• What to produce: Every line from the first one in the listing down to the line with "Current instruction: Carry" should be restated word for word.

[Recorded information — start]

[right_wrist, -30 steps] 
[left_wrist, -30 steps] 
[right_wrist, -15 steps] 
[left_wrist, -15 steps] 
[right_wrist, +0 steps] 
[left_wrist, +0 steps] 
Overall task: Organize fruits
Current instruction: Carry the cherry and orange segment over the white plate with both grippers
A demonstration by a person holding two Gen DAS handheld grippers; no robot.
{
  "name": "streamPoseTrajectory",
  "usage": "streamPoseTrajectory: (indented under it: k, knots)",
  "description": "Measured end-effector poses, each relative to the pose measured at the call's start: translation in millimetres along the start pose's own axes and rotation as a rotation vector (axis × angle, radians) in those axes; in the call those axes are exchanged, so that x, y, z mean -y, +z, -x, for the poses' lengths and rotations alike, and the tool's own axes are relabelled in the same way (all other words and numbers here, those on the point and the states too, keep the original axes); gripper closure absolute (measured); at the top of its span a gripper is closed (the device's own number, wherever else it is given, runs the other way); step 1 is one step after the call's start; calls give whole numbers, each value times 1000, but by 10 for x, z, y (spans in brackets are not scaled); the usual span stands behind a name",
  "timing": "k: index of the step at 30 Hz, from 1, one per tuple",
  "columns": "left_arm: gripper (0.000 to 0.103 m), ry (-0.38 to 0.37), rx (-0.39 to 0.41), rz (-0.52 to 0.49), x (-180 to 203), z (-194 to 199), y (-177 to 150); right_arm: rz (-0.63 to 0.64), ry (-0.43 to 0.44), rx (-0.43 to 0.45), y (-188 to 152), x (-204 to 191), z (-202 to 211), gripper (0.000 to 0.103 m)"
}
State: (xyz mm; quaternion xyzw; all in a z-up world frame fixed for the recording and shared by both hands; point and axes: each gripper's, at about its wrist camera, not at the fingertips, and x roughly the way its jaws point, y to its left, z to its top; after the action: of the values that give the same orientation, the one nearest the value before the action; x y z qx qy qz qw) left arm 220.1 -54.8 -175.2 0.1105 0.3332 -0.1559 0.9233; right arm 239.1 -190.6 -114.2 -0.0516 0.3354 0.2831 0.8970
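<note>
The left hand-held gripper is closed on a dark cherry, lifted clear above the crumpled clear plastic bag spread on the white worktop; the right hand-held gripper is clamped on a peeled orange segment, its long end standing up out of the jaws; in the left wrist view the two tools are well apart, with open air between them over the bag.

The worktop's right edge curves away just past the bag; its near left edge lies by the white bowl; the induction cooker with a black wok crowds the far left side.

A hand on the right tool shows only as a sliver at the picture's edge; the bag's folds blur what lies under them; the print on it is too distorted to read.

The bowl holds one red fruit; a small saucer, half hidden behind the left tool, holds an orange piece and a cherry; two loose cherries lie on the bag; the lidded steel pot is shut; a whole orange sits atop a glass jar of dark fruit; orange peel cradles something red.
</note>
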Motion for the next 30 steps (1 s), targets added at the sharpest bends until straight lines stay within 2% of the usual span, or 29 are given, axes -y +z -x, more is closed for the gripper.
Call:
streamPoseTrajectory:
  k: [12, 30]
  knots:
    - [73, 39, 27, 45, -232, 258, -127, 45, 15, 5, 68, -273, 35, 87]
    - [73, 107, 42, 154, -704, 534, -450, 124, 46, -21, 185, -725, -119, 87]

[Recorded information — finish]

• Written answer:
[right_wrist, -30 steps] 
[left_wrist, -30 steps] 
[right_wrist, -15 steps] 
[left_wrist, -15 steps] 
[right_wrist, +0 steps] 
[left_wrist, +0 steps] 
Overall task: Organize fruits
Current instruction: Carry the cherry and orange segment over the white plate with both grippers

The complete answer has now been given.